Introduction: I'm neither a fag, nor homophobic, nor sexist... Just a professional child eater.

August, it's 3:20 PM: boredom. 3:21 PM: still boredom. To lift our spirits, we change the channel. 3:22 PM, Sky channel 704: there's life. A video starts. Black and white, starting from a distance on a juke box. The frame moves closer with some indefinite background music... <<What the hell is this?>> says Cesare as he pulls his mouth away from the beer. <<No idea>> I reply.
We enter the jukebox and change the record. A pair of torn jeans appears and the frame moves up. A nice close-up of an ass and a bit of a studded leather jacket. Organs in the background. <<Must be Motley Crue>> I say, and Cesare goes: <<And who the hell are they?>>. I: <<Oh, the band of the guy who made a sex tape with Pamela Anderson>>. <<Well, at least he did something noteworthy, that bastard>> Cesare declared. We're back on the juke box. There's a chick in purple shoes and a guy with metal-tipped boots on the other side. The jerk keeps the beat. The song begins and the guy wiggles his hips, sings.

<<Got it!? It's that fag George Michael. Change it>> mumbles Cesare, but I couldn't. I was captivated. I don't know what it was, maybe the beer or the spoiled boredom, but I liked it. <<Change it>> repeats Cesare with a menacing tone <<Take this crap off>>. <<C'mon, it's funny. Shall we dance!?>> I replied. Cesare looked at me scared and said: <<Damn, are you a fag? Oh, what's going through your head?>>.
I got up from the couch, where my ass had stuck (it took at least a quarter of an hour), and took Cesare's hand, and we danced and danced. It was fun, and Cesare liked it too. After the video, we decided to continue with the fun. <<Let's do this: I'll dress up as George Michael, but the Wham period one, and you as a Hair Metal biker>> I said, and Cesare: <<What the hell is hair metal and what's this Wham?>>. After watching a couple of videos on YouTube, just to make him understand who Wham are and what hair metal is, Cesare had changed his mind, but I had already flooded his hair with hairspray.

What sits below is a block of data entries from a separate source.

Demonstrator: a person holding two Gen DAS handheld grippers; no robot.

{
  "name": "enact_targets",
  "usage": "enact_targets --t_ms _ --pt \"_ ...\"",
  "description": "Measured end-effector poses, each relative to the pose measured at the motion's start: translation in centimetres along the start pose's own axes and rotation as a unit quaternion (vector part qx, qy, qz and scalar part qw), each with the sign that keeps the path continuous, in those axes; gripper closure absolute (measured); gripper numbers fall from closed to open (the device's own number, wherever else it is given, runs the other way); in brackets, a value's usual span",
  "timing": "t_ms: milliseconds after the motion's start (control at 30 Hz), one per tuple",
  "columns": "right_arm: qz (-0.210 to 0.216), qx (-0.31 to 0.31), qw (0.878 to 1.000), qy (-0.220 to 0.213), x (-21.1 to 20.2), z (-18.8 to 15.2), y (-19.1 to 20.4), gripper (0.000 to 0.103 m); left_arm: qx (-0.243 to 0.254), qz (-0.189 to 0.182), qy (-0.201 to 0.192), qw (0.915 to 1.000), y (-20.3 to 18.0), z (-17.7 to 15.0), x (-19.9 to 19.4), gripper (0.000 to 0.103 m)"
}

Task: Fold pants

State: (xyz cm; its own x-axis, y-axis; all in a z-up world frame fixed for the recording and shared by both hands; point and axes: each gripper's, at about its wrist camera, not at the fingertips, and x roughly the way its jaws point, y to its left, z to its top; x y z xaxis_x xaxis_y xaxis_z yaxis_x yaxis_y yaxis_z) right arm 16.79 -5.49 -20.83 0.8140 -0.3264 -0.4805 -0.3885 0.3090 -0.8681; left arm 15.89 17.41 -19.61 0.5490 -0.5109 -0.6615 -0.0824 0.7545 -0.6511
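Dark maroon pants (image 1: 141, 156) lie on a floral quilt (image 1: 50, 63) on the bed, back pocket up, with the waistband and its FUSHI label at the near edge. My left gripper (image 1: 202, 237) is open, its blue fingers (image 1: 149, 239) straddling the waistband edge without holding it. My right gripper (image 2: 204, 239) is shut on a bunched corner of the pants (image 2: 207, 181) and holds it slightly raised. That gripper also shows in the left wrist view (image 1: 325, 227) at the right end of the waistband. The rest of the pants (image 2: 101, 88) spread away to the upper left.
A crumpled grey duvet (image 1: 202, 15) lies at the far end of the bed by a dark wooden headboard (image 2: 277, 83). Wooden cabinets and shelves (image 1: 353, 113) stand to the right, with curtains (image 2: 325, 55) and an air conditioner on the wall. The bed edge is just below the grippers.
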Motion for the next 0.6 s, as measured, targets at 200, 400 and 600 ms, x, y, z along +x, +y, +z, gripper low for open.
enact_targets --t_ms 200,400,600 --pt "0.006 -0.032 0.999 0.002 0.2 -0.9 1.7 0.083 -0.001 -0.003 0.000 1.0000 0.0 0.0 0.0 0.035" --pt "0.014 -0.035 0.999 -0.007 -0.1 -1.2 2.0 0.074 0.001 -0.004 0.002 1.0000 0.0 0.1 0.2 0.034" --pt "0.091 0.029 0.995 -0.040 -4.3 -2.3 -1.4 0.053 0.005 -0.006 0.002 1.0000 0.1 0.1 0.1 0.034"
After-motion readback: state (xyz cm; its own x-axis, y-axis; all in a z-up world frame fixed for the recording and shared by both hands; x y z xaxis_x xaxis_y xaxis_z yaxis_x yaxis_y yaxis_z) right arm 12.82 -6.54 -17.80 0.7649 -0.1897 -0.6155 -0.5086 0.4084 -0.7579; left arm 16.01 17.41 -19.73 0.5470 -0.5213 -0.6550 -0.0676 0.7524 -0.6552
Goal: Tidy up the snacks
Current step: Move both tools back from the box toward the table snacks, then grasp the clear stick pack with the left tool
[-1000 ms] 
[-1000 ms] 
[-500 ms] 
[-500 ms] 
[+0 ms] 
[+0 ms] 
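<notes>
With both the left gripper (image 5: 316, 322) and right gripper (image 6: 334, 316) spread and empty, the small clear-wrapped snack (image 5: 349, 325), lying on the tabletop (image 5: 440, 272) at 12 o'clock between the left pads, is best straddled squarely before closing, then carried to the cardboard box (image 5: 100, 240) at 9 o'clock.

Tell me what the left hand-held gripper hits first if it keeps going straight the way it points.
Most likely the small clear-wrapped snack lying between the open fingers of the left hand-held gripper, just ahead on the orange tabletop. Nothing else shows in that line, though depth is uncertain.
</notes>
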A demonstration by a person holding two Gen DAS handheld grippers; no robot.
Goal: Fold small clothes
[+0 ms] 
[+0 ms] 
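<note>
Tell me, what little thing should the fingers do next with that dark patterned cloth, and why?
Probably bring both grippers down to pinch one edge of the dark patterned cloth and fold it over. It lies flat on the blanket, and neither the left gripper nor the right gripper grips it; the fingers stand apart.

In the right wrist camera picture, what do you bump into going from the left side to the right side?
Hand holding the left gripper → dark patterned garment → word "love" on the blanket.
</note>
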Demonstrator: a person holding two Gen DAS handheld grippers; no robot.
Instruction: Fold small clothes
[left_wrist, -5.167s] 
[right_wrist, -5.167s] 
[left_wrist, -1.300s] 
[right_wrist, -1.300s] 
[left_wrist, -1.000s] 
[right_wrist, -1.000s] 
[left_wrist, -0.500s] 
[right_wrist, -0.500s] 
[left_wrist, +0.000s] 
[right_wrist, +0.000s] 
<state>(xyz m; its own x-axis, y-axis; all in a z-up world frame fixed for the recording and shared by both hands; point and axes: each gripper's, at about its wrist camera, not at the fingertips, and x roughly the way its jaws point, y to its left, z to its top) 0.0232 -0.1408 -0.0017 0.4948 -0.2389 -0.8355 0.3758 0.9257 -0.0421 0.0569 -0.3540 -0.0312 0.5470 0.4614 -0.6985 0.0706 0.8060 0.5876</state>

We had another bit of beer and started fixing my eyebrows with tweezers... God, what pain, but if you have to look a bit like a gay, you have to suffer, and the eyebrow phase is nothing compared to the anal one. In fact, I didn't really like it, but to appear like an ostentatious 80s gay, the walk is important, and then pooping smoothly is convenient, it saves a lot of time.
We started looking for useful clothes in the wardrobe, and in the end, we fixed Cesare with leather boots, leather pants, leather vest, blow-dried hair, and bandana around the neck (he looked more like Carlo Verdone when he played the thug in "Viaggi di Nozze," but it worked) and me with a white outfit consisting of shorts and a tank top plus blue Superga. We were ready.

<<And now what the hell do we do?>> said Cesare. <<Let's go celebrate. We'll party all night like it's the 80s. We'll get really drunk, and then we go home and watch "Nightmare 4" and afterwards "Miami Vice">> I replied. We ran and jumped down the stairs. What joy, what carefree fun. The boredom had vanished and it felt like being a protagonist in some commercial TV program. I felt ready for "Drive In". Reaching the corner of the building, Cesare screams to me: <<Watch out>>. I don't even have time to realize that the mechanic is about to hit me with the jack (rightly so, I'd say) when I find myself lying on the ground, unconscious.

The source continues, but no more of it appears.